**Exercise directions:** Return each line of the records holding the string "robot".

Start of Records for this exercise

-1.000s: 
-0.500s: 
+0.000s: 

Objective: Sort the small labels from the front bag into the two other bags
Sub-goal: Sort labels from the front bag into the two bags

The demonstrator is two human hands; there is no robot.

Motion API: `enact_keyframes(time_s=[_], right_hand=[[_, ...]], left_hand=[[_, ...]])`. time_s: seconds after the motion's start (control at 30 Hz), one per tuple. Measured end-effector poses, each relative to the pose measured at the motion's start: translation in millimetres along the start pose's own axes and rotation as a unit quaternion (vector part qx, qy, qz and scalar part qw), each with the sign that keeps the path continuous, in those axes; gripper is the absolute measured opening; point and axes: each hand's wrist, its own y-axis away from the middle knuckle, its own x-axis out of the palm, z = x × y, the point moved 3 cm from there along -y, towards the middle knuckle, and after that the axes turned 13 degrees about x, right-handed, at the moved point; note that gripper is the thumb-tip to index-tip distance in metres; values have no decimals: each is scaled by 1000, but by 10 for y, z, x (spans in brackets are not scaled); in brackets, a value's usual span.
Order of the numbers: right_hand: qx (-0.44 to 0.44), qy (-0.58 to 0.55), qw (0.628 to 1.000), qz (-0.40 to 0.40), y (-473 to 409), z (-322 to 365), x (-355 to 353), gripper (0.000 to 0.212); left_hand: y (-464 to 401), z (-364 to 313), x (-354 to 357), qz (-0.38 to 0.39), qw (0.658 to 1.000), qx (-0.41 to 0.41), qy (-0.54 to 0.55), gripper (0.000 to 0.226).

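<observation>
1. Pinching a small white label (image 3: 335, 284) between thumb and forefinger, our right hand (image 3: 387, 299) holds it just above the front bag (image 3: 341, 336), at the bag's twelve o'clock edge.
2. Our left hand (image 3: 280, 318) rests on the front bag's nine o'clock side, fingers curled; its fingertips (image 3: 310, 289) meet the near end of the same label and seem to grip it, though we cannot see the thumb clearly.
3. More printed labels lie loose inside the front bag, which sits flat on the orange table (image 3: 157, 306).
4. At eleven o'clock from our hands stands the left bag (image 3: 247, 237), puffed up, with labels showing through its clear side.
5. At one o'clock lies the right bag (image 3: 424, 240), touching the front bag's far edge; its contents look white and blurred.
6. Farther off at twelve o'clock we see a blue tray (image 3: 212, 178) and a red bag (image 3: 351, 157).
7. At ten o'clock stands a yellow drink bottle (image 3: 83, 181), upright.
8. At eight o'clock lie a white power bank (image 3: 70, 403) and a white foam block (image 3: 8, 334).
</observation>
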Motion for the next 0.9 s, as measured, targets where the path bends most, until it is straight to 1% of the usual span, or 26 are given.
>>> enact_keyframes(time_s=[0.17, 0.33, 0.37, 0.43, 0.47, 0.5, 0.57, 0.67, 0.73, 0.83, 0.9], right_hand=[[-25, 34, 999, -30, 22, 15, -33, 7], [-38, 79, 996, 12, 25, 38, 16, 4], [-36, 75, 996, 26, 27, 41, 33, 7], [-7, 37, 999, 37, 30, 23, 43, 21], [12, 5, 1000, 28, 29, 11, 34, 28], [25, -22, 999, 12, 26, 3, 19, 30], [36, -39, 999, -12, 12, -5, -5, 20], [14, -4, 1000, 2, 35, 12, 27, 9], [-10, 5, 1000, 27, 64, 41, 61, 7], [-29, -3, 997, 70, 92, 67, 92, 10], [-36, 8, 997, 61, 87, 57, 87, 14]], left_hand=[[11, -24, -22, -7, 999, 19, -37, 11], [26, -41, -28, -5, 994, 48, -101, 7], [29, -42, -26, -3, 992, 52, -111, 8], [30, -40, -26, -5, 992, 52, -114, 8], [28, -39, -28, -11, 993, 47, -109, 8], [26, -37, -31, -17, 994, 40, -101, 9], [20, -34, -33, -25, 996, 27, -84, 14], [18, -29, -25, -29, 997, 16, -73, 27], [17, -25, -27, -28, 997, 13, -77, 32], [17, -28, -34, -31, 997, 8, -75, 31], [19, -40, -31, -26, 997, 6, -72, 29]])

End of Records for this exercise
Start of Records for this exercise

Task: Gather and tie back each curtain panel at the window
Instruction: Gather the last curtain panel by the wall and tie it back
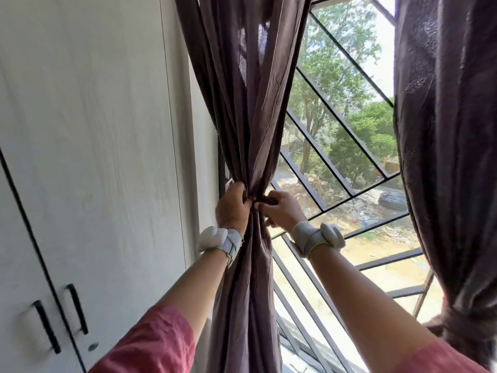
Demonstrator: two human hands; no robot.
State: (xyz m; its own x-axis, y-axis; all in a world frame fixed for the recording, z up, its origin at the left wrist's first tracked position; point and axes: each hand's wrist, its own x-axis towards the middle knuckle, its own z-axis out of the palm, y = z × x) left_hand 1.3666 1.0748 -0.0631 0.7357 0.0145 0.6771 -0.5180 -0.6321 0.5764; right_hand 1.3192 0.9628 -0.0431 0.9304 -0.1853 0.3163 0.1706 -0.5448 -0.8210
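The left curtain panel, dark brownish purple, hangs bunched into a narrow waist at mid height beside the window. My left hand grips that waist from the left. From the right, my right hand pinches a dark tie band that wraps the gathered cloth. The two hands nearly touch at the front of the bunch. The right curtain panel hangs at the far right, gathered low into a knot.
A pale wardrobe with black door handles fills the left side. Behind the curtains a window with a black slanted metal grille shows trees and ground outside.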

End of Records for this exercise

**Final answer:**
The demonstrator is two human hands; there is no robot.
Demonstrator: two human hands; no robot.

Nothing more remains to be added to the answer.